Build software that produces the correct answer
Try not to lose or corrupt the data
Design for performance, performance, performance

Are these still the right design objectives as we look to the future? In the rest of this paper we will analyze the considerations in determining how to make this decision.

2. Examining the Consequences of Classic 2- and 3-tier Architecture Choices

What design objective should we be using as we look at current applications and how they might evolve or be reengineered to handle massive volumes of work?

If we look at the alternative of offloading function from the data server, our first inclination is to separate at the database interface. Moving application function away from the data server will increase response time because of added network delay plus the extra instructions to send messages rather than pass parameters in memory and the added instructions to do process switches between application and message subsystem on the application side and between message subsystem and database server on the third tier. As processors become faster, memory accesses become more expensive relative to cache speeds so it is important to maintain long instruction pipelines and to avoid cache misses. When we introduce process switches and message boundaries into the unit of work by offloading application function, instruction pipelines are broken, systems must reload the instruction and data caches, and this will be costly in terms of performance.

Let’s take an example from commercial systems such as the new orders transaction from TPC-C. New_Orders spends approximately one quarter of its time in the application and three quarters of the time in the database engine and depending on the implementation has about 40 send/receive invocations between application logic and database. If the application ran on a different system, then for each of those 40 invocations, there would be the cost of two process switches, the message cost in TCP/IP, the network delay, and the cost of converting and linearizing the input/output data to the wire format. Each system (database and application) pays for half of this work, which we’ll refer to as the Offload Cost. For New_Orders in most implementations, the Offload Cost is more than the original application work! In this case, it is never worthwhile to offload the application because offloading the application slowed the database server down, made it less scalable and delivered worse performance.

Lesson 1: Offloading small amounts of work can cost more than just doing the work. In these cases both scalability and performance objectives drive towards a two-tiered architecture.

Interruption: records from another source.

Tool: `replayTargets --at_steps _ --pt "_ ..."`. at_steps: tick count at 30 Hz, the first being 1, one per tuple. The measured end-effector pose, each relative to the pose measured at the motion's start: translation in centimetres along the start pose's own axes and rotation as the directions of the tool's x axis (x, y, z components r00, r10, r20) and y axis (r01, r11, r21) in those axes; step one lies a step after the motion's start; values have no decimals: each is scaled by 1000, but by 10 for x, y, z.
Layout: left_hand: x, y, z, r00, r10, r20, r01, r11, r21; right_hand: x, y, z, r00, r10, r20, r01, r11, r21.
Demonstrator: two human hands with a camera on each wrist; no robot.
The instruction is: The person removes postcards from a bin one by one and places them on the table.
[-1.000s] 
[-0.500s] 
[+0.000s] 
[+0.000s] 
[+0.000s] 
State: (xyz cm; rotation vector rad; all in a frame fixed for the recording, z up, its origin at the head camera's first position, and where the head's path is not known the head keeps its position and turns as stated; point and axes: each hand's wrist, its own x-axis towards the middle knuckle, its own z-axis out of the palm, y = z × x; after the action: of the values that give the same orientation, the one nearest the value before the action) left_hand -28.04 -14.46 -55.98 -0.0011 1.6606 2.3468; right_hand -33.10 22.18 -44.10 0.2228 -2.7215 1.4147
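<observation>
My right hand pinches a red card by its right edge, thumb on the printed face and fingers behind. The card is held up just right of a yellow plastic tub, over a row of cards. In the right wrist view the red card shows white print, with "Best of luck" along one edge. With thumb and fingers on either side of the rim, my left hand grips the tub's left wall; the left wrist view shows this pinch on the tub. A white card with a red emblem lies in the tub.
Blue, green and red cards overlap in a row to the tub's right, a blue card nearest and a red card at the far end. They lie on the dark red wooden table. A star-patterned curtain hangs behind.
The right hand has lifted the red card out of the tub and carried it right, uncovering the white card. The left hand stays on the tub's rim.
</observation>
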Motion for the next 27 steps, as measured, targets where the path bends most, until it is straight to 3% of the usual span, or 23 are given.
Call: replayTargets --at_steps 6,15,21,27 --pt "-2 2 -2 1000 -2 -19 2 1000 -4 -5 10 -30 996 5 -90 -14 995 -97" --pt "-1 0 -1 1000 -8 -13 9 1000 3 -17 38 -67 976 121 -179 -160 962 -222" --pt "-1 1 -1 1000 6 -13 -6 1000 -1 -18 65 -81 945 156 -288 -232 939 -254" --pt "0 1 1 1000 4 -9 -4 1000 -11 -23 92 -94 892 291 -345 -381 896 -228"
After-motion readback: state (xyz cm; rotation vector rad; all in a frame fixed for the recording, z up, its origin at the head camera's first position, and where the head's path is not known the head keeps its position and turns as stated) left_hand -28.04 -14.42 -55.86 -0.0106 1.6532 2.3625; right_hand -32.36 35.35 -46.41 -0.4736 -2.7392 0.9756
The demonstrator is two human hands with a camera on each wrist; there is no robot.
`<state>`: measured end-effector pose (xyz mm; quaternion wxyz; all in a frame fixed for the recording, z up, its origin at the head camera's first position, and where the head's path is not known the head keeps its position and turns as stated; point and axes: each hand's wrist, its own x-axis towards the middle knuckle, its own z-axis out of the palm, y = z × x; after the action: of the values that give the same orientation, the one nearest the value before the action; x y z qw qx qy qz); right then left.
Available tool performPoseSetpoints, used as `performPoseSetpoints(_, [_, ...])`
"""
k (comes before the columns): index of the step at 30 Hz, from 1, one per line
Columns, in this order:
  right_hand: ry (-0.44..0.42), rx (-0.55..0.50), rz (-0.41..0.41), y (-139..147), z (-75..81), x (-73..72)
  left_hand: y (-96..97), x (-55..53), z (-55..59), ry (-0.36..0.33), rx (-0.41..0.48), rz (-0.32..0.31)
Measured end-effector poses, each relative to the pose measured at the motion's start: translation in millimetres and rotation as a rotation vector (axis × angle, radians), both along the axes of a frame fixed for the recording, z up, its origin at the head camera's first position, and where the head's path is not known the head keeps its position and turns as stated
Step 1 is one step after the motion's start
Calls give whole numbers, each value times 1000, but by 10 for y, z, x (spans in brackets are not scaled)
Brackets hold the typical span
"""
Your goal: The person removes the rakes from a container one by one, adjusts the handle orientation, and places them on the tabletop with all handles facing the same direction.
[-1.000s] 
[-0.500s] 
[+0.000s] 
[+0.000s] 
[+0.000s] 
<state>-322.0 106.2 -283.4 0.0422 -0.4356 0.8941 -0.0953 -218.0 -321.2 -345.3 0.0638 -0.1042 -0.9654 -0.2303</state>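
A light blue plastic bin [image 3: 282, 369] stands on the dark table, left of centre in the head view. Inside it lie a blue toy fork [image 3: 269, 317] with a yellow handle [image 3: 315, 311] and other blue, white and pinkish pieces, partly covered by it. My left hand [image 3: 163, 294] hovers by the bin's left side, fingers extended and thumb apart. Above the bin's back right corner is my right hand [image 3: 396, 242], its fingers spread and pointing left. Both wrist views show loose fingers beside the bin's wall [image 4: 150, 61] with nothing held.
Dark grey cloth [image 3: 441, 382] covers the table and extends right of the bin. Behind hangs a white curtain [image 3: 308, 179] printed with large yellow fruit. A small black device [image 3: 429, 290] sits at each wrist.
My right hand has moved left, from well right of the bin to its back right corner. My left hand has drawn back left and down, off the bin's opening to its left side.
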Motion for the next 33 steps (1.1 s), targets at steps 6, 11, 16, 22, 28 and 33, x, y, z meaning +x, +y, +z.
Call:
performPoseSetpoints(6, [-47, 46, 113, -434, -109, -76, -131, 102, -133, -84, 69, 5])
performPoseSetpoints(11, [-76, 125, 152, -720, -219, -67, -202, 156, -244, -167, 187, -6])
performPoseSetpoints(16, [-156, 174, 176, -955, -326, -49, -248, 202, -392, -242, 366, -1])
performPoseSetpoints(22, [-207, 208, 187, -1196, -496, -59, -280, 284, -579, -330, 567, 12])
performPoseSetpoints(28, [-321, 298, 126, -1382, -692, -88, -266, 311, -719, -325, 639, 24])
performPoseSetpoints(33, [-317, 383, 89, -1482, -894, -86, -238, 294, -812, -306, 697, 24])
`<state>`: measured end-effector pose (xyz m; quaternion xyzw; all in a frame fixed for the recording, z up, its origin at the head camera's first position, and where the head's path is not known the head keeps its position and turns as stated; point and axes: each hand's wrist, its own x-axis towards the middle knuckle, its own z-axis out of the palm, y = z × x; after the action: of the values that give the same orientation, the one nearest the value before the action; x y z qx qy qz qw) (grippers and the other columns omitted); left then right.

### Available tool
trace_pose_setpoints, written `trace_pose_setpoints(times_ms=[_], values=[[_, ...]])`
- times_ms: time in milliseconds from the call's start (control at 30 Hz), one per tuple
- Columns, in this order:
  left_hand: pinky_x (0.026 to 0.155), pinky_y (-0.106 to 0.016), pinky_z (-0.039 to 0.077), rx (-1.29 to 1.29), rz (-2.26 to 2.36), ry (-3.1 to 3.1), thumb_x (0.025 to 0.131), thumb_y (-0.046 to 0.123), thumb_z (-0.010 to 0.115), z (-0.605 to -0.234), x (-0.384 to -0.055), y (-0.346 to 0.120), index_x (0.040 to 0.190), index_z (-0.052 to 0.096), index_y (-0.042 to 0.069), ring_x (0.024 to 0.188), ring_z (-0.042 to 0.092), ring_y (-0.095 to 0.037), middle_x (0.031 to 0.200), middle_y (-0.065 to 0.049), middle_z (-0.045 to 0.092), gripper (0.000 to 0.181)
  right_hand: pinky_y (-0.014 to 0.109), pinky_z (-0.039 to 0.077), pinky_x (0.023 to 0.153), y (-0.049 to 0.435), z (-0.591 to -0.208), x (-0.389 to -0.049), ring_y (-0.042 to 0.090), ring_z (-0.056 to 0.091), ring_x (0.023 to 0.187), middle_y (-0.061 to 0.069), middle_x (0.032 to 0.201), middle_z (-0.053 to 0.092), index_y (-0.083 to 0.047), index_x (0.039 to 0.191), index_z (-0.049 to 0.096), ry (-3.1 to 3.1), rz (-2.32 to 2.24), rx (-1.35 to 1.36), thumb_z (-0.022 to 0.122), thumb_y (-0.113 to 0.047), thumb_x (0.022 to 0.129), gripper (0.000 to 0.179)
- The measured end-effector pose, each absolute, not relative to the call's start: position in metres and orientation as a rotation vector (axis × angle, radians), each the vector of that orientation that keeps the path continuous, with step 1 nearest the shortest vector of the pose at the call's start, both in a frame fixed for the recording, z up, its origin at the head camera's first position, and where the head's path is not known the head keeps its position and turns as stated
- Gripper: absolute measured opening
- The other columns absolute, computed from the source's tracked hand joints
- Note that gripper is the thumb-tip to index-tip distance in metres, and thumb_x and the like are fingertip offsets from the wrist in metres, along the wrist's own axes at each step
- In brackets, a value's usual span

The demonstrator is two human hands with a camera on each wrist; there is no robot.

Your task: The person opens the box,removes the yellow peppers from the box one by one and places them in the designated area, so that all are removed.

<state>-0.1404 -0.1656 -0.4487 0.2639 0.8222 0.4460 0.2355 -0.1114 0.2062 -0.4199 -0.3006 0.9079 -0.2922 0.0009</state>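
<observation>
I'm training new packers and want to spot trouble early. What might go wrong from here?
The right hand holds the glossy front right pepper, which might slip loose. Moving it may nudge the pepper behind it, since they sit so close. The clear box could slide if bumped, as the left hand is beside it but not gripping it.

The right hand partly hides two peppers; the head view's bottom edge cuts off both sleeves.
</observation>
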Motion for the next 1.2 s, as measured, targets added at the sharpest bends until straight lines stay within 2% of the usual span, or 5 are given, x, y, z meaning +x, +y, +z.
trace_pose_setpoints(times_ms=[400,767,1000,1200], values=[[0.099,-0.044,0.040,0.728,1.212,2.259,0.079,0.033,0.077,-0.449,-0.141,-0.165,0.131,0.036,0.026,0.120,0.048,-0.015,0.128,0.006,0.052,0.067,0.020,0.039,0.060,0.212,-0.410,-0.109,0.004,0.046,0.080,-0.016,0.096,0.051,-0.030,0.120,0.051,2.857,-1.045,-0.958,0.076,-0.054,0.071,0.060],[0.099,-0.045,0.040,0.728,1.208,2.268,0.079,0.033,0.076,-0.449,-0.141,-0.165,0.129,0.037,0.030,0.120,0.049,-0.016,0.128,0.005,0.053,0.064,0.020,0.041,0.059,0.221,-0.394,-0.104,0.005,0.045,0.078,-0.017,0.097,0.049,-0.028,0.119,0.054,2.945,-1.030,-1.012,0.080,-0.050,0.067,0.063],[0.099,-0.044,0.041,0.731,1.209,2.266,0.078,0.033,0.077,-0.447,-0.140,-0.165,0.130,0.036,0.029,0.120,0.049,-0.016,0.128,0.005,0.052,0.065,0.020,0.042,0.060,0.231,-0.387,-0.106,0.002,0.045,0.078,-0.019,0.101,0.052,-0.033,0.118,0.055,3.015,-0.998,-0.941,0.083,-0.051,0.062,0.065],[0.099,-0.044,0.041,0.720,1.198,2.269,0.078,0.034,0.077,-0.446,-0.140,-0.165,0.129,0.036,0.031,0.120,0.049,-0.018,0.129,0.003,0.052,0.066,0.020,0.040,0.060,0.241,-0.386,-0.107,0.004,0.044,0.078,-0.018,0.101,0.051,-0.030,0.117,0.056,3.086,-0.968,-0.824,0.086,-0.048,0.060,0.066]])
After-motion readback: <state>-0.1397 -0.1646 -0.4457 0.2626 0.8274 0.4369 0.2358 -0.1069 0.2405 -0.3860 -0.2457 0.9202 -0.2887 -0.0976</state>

Let’s take another example. Suppose the application work of the overall transaction is 90% of the total pathlength, leaving 10% of the work to be done by the database server. In a recent S&D user benchmark for SAP, this is approximately the ratio between application and database server workloads. In that benchmark, 17 application servers at an average of 54% CPU utilization drive one database server at 99% CPU utilization. Because the application and database servers were identical systems, we can calculate that the pathlength ratio is (17*.54) or about 9 to 1. Suppose that our example has an application pathlength of 5 million instructions and the database pathlength has .5 million instructions ( a 10:1 ratio between application and database work just to make the math easier) and 40 SQL calls total. For this example, is it worth offloading the application logic to a separate server to obtain added scalability? Using some estimated costs, which of course will differ by platform and protocol, the communication and message packaging overhead of making the SQL calls remote instead of local adds 7% to the total transaction pathlength. If all the work were done on one system, a total of 5.5M instructions would be run on the database server. By offloading the application to a separate server, splitting the 7% overhead between application and data servers equally, the data server now only has to execute .7 M instructions and the application server executes 5.2 M instructions. Ignoring contention, the database server in a three-tier architecture is able to support nearly 8 times as many transactions. Meanwhile with a reasonably fast network, where the latency is overshadowed by the communication pathlength, the transaction only runs 7% longer which in many cases would still meet user response time expectations, particularly in an Internet environment where latency is already unpredictable.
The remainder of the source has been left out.